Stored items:
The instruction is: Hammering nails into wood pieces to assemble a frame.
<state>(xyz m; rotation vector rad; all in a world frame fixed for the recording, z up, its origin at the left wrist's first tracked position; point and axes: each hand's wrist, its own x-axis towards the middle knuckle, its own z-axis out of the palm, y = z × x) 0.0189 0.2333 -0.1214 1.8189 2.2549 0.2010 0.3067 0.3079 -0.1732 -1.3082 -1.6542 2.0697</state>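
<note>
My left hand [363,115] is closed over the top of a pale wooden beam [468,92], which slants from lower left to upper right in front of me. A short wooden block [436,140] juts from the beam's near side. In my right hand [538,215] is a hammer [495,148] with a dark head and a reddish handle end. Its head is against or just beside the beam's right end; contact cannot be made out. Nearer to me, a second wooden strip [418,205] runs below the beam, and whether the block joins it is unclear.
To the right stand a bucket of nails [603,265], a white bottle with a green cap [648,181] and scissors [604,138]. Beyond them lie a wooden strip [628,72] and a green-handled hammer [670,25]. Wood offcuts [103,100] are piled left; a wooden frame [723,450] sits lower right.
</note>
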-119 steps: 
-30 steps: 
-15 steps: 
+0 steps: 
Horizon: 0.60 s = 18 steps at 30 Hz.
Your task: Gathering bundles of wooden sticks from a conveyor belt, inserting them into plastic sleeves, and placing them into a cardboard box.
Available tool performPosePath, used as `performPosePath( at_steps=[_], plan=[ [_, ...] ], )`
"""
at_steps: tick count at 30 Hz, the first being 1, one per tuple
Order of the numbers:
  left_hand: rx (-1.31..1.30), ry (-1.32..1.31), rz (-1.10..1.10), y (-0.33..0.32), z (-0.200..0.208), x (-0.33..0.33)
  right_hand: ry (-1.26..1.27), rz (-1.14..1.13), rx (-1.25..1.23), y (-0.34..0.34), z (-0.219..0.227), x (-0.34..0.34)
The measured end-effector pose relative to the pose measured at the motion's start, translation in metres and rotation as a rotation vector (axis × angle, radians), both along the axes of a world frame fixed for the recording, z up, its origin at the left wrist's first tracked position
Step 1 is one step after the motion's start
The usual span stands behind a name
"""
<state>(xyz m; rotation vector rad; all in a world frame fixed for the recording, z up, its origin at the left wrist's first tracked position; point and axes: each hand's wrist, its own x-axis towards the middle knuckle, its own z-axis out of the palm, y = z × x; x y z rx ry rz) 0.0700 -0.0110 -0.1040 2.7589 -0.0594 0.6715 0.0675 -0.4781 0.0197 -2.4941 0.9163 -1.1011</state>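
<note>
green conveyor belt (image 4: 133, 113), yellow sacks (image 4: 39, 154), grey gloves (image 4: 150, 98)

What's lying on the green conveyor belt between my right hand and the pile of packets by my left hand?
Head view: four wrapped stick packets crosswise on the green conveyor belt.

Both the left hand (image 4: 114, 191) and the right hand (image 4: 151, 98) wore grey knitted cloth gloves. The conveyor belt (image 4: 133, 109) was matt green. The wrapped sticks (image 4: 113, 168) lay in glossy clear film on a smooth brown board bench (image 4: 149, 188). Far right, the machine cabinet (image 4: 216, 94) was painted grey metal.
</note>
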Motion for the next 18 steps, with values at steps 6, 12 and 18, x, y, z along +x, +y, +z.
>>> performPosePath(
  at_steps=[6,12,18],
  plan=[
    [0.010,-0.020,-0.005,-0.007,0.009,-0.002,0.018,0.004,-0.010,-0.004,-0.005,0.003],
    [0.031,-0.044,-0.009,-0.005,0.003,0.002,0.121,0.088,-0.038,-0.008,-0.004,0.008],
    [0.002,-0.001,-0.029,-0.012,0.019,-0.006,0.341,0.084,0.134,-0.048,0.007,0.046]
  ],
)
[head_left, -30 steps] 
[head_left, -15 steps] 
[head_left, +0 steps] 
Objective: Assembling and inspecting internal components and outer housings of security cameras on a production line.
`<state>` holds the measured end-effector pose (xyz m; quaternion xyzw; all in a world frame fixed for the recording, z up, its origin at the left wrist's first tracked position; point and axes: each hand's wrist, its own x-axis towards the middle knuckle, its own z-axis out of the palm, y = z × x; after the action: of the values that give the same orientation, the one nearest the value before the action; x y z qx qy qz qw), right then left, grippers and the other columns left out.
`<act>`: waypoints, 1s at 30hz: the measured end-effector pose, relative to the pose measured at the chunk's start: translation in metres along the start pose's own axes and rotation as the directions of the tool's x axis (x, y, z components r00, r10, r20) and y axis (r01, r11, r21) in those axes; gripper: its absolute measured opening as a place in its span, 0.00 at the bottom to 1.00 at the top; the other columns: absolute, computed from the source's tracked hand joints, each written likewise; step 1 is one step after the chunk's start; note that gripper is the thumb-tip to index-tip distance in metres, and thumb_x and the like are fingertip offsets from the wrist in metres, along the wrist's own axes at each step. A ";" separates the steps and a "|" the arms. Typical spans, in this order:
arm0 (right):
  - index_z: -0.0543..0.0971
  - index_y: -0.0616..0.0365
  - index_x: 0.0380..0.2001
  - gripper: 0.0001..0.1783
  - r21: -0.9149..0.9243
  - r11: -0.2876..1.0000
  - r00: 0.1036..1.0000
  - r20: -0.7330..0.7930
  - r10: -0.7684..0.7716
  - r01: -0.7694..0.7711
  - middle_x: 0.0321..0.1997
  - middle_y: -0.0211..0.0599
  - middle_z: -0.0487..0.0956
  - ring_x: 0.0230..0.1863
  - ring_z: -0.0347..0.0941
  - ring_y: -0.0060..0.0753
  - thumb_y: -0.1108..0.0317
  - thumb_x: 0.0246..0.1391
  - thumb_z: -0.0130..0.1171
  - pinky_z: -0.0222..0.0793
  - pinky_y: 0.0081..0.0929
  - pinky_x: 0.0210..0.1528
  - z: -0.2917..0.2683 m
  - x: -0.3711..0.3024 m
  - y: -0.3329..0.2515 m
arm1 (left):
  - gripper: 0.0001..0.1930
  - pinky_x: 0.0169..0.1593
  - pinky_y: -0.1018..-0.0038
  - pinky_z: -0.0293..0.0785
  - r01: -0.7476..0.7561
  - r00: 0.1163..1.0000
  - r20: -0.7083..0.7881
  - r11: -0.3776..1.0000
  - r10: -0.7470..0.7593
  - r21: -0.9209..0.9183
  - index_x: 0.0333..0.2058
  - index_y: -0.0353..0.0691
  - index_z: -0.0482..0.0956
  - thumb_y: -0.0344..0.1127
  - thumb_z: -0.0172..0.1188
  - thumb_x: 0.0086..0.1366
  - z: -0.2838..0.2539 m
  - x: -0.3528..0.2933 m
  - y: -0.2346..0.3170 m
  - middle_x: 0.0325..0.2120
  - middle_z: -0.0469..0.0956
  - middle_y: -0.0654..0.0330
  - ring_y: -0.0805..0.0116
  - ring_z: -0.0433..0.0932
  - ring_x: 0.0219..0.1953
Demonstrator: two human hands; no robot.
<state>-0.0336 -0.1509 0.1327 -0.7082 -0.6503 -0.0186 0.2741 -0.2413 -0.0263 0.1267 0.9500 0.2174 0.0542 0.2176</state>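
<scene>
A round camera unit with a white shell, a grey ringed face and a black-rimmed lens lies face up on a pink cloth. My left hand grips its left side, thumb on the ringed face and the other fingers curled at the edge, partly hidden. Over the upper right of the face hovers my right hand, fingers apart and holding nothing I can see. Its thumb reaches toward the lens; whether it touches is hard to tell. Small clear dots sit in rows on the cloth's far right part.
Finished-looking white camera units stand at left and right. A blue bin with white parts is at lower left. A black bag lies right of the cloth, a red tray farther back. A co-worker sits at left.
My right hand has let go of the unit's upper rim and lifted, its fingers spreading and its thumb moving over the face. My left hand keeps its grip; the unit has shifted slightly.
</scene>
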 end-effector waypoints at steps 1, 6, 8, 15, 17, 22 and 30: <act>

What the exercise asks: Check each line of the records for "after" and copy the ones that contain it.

Output:
Step 1 is one step after the motion's start
`<state>` holds the measured end-effector pose (xyz m; quaternion xyzw; all in a world frame fixed for the recording, z up, its origin at the left wrist's first tracked position; point and axes: each hand's wrist, its own x-axis towards the middle knuckle, its own z-axis out of the palm, y = z × x; after the action: of the values that give the same orientation, the one nearest the value before the action; x y z qx qy qz qw), right then left, grippers and the other columns left out.
`<act>`: waypoints, 1s at 30hz: the measured end-effector pose, relative to the pose measured at the chunk's start: translation in metres along the start pose's own axes and rotation as the directions of the tool's x axis (x, y, z components r00, r10, r20) and y axis (r01, r11, r21) in those axes; gripper: its absolute measured opening as a place in its span, 0.00 at the bottom to 1.00 at the top; the other columns: absolute, computed from the source's tracked hand joints, each written likewise; step 1 is one step after the chunk's start; note that gripper is the thumb-tip to index-tip distance in metres, and thumb_x and the like are fingertip offsets from the wrist in metres, along the wrist's own axes at each step. A ";" separates the steps and a "|" the arms. Typical spans, in this order:

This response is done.